Acute Reversal of Endothelial Dysfunction in the Elderly After Antioxidant Consumption
Aging, endothelium, free radicals, nitric oxide, vascular function
Aging is associated with a pro-oxidant state and a decline in endothelial function. Whether acute, enteral antioxidant treatment can reverse this decrement in vascular function is not well known. Flow-mediated vasodilation and reactive hyperemia were evaluated after consumption of either placebo or an oral antioxidant cocktail (vitamin C, 1000 mg; vitamin E, 600 IU; α-lipoic acid, 600 mg) in 87 healthy volunteers (42 young: 25±1 years; 45 older: 71±1 years) using a double-blind, crossover design. Blood velocity and brachial artery diameter (ultrasound Doppler) were assessed before and after 5-minute forearm circulatory arrest. Serum markers of lipid peroxidation, total antioxidant capacity, endogenous antioxidant activity, and vitamin C were assayed, and plasma nitrate, nitrite, and 3-nitrotyrosine were determined. In the placebo trial, an age-related reduction in brachial artery vasodilation was evident (young: 7.4±0.6%; older: 5.2±0.4%). After antioxidant consumption, flow-mediated vasodilation improved in older subjects (placebo: 5.2±0.4%; antioxidant: 8.2±0.6%) but declined in the young (placebo: 7.4±0.6%; antioxidant: 5.8±0.6%). Reactive hyperemia was reduced with age, but antioxidant administration did not alter the response in either group. Together, these data demonstrate that antioxidant consumption acutely restores endothelial function in the elderly while disrupting normal endothelium-dependent vasodilation in the young and suggest that this age-related impairment is attributed, at least in part, to free radicals.

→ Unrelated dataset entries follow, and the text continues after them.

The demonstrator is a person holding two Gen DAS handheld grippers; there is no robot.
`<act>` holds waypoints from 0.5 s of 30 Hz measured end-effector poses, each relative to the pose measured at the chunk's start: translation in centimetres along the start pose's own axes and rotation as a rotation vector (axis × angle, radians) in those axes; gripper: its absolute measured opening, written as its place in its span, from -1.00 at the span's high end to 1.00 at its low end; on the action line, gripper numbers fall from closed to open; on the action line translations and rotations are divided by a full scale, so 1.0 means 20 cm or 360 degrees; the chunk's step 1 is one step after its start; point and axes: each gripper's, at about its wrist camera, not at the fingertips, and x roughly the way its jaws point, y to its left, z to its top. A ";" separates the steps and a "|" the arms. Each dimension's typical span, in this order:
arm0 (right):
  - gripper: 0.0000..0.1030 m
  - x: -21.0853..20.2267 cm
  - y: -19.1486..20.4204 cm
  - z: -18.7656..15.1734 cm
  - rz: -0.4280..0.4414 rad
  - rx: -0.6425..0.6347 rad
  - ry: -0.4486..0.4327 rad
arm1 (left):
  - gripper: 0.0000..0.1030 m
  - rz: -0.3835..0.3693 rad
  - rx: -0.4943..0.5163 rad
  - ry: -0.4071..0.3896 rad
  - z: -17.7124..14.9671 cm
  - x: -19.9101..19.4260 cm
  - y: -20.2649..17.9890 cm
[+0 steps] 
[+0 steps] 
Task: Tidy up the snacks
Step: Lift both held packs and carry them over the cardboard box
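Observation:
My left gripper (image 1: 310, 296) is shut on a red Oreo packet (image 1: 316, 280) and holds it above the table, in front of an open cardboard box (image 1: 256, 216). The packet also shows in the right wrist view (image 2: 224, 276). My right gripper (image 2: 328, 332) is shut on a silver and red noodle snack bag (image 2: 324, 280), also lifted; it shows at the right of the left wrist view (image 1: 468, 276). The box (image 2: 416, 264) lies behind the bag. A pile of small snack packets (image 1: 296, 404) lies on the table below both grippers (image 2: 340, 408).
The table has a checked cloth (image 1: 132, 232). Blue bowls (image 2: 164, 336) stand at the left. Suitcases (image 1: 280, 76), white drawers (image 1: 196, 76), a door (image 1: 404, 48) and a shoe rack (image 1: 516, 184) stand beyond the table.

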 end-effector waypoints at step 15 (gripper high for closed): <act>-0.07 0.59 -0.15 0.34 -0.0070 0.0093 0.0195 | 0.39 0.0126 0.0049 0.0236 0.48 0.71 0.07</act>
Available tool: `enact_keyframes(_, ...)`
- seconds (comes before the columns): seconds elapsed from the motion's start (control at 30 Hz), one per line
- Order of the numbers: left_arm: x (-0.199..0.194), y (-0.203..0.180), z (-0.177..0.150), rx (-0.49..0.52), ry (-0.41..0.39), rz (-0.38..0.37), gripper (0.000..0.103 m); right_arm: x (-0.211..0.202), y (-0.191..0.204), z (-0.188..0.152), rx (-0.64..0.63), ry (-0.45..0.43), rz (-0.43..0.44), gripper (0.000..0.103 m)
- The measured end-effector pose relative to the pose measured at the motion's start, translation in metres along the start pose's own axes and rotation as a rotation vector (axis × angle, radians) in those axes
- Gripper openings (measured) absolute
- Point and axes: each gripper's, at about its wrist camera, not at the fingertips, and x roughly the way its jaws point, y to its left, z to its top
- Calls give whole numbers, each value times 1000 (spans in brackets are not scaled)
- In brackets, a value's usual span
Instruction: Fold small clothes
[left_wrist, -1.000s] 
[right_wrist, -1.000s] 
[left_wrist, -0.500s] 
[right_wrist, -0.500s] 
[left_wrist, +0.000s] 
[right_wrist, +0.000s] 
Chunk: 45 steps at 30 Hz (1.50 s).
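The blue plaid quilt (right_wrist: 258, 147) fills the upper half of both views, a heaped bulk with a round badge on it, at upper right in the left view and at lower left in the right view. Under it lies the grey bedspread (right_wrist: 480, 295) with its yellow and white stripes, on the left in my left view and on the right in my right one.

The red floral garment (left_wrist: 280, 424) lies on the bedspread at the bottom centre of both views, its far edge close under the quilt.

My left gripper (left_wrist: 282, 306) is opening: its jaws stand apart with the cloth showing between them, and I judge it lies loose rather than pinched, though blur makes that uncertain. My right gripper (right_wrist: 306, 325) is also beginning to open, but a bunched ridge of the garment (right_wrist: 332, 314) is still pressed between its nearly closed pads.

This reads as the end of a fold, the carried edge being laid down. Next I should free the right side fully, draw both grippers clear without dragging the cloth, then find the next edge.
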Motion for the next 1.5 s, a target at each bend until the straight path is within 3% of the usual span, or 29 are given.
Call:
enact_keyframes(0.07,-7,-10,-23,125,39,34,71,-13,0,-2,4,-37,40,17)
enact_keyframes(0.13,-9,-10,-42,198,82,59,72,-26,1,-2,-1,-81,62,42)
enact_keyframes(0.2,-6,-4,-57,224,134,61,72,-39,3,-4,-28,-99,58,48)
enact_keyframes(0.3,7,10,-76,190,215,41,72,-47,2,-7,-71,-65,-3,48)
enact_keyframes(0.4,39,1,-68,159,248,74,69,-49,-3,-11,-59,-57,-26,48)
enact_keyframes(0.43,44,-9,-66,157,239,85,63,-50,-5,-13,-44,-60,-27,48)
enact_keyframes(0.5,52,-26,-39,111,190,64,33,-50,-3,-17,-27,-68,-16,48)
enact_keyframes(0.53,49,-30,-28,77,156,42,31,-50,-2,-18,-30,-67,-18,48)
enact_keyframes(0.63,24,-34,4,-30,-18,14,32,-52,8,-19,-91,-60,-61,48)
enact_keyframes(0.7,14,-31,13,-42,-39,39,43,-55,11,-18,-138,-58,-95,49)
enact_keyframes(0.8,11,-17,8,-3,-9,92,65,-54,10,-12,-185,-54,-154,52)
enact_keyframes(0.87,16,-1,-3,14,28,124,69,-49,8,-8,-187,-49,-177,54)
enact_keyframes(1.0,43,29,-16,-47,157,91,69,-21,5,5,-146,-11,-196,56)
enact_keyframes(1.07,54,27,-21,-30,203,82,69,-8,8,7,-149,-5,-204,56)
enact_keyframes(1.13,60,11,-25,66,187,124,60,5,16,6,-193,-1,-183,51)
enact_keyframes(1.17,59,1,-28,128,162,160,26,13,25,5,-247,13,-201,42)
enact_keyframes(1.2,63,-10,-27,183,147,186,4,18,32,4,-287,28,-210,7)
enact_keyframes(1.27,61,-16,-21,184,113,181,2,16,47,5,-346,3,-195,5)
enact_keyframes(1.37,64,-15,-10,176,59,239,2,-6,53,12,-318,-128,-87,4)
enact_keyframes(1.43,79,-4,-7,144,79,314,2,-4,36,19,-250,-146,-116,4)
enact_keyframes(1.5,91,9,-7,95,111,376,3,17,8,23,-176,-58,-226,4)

Wray DW, Nishiyama SK, Harris RA, Zhao J, McDaniel J, Fjeldstad AS, Witman MA, Ives SJ, Barrett-O'Keefe Z, Richardson RS. Acute reversal of endothelial dysfunction in the elderly after antioxidant consumption. Hypertension. 2012 Apr;59(4):818-24. doi: 10.1161/HYPERTENSIONAHA.111.189456. Epub 2012 Feb 21. PubMed PMID: 22353612; PubMed Central PMCID: PMC3321727.